DATASET CONTENT below:

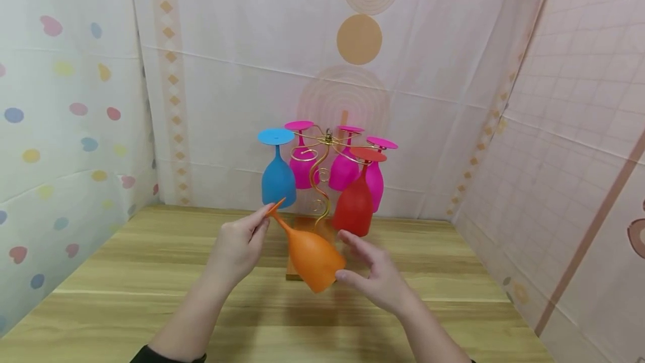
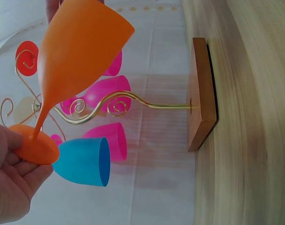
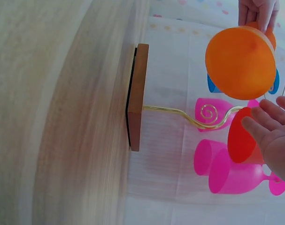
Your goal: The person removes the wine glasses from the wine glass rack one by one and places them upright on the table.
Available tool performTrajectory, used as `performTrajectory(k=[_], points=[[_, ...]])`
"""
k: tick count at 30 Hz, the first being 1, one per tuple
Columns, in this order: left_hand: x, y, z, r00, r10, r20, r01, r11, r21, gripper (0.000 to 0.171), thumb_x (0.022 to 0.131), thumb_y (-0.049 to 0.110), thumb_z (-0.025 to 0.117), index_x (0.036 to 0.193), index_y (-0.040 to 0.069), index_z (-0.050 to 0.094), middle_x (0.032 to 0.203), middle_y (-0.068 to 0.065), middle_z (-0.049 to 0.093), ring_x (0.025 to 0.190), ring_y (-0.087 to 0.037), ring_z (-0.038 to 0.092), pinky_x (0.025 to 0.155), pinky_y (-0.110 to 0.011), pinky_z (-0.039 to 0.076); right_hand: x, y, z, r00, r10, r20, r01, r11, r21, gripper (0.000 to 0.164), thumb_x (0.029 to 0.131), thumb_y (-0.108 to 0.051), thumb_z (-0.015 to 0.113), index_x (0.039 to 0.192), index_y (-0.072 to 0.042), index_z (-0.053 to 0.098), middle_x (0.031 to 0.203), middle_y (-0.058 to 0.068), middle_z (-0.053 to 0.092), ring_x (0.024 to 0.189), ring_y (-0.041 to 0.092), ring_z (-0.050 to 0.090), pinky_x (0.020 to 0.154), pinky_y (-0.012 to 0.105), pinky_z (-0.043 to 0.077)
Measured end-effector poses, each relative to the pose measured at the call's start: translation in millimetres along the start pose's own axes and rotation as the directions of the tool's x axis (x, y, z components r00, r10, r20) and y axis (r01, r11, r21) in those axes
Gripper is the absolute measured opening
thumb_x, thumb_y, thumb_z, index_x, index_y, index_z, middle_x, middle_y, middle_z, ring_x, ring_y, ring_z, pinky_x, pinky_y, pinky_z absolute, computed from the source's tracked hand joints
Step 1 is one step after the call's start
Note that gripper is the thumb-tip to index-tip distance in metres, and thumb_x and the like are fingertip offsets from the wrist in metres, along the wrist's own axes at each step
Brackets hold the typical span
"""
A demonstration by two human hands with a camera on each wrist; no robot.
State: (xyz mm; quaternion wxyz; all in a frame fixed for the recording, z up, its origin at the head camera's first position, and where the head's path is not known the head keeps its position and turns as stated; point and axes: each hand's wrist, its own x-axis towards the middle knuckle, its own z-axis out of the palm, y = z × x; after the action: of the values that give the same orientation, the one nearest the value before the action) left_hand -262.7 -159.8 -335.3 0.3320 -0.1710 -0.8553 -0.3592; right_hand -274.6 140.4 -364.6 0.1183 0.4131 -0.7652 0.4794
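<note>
An orange wine glass [image 1: 313, 256] hangs tilted in front of the rack, its mouth pointing down and to the right. My left hand [image 1: 237, 248] pinches the glass's foot [image 2: 36, 145] between thumb and fingers. Beside the rim is my right hand [image 1: 375, 273], fingers spread and fairly straight; whether its thumb touches the rim I cannot tell. Behind stands a gold wire glass rack [image 1: 327, 140] with a curved stem. A blue glass [image 1: 278, 181] hangs upside down at its left, and a red glass [image 1: 355, 206] at its right, near my right fingertips.
Several pink glasses [image 1: 304, 170] hang upside down around the back and right of the rack. The rack's wooden base [image 2: 203, 93] rests on the wood-grain table [image 1: 151, 273]. Patterned cloth [image 1: 242, 32] encloses the back and sides.
</note>
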Motion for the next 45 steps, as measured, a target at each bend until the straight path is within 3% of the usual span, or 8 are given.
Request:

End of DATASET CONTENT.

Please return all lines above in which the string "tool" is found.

**OUTPUT OF THE TASK**
Available tool performTrajectory, used as `performTrajectory(k=[_], points=[[_, ...]])`
Measured end-effector poses, each relative to the pose measured at the call's start: translation in millimetres along the start pose's own axes and rotation as the directions of the tool's x axis (x, y, z components r00, r10, r20) and y axis (r01, r11, r21) in those axes

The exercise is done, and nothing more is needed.